More than a decade ago, John Purdy, former editor of sail, observed that there seemed to be only so much room for Native authors in literary criticism. The “Big Three” (Momaday, Welch, and Silko) gave way to the ‘big four” (add Gerald Vizenor), which gave way to the “big five” (enter Louise Erdrich), which gave way to the “big six” (plus Tom King), which finally came to be the “big seven” (include Sherman Alexie). Occasionally, by sheer force of imagination and talent, another contender muscles [End Page 117] his or her way in—think Tomson Highway, LeAnne Howe, Susan Power, and Joseph Boyden. If, however, one surveys the critical ink spilled in journal articles and conference papers since the onset of the so-called Native American Renaissance, the vast majority of it has concerned the seven writers listed above.

To a certain extent, this fact is understandable. All seven of the authors noted are popular and immensely gifted. Their works are regularly taught in literature and Native American/American Indian studies (na/ais) courses. With the exception of Jim Welch, who passed prematurely, all of them are still productive. Vizenor, Erdrich, and King—at least—are still at the height of their powers. Yet the narrow focus on this small group of authors, to the relative exclusion of consideration of other equally talented Native writers, has led to Native literature—once a vital wellspring of na/ais—being marginalized.

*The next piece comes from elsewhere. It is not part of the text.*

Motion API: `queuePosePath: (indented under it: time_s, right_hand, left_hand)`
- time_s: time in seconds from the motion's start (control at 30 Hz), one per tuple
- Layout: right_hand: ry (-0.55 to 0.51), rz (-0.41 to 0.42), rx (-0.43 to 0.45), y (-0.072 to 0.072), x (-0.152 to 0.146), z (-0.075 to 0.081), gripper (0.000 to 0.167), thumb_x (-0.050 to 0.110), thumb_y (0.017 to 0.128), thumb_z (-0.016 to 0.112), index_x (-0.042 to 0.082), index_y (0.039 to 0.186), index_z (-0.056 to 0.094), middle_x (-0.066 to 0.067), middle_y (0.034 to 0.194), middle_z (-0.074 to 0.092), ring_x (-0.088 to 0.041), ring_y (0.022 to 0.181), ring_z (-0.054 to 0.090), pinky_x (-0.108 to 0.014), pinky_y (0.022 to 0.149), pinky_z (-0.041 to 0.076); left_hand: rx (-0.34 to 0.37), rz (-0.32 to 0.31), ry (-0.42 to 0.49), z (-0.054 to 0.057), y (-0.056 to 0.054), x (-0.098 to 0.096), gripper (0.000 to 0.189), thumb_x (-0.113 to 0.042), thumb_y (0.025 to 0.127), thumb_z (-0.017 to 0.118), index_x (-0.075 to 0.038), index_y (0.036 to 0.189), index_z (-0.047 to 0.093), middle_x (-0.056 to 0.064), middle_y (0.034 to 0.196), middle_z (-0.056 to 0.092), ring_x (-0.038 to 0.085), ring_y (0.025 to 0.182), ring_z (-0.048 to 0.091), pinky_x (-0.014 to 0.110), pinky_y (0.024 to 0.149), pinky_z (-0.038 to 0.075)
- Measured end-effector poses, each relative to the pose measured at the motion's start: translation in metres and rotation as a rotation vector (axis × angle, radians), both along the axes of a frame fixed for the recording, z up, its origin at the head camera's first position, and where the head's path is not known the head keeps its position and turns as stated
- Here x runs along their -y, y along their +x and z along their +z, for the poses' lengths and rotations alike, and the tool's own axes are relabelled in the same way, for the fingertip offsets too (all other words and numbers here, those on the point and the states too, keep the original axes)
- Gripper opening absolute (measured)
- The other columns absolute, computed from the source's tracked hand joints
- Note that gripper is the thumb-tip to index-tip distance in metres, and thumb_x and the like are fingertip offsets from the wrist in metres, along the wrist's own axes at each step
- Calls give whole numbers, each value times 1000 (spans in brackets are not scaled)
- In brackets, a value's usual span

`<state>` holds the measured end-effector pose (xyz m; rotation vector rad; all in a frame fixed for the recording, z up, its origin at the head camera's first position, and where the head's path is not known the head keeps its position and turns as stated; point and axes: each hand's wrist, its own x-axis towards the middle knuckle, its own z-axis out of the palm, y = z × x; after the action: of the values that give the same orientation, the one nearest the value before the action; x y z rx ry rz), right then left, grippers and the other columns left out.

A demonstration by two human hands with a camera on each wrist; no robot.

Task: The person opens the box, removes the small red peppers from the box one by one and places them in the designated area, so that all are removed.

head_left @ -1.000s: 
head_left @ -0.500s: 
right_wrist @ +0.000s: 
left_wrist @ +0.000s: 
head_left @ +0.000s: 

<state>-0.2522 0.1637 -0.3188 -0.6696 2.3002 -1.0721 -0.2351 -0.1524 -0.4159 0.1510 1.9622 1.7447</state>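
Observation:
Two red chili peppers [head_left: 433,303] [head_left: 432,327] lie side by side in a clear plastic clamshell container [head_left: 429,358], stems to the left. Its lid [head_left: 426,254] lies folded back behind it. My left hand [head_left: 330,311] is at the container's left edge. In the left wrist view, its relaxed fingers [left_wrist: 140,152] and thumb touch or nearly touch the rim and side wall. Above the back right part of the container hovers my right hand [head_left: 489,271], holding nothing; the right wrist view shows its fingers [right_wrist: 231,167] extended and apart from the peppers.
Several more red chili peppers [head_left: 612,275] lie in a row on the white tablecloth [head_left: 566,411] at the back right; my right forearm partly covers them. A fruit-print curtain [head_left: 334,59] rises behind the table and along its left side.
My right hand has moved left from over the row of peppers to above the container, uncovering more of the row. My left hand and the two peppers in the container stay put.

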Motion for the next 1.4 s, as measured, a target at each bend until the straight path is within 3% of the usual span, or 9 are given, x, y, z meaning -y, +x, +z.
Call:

In the related genres of science fiction, fantasy, and horror, the field of Native candidates for recognition is inevitably much narrower than for Native lit as a whole. Vizenor’s first novel, Darkness in St. Louis Bearheart (later republished as Bearheart: The Heirship Chronicles) is a post-apocalyptic masterpiece. One also thinks of graphic artists and writers such as Roy Boney, Joseph Erb, A. A. Carr (with his Navajo vampire novel, Eye Killers), and Daniel Heath Justice, who created a fantasy world around Cherokee Removal in his excellent “The Way of Thorn and Thunder” trilogy. Yet, just as Purdy noted that there only is so much room for Native writers in general, despite the quality of the work generated by these artists, in the sci-fi/horror/fantasy field, all the critical oxygen seems to have been sucked up by Blackfoot author Stephen Graham Jones.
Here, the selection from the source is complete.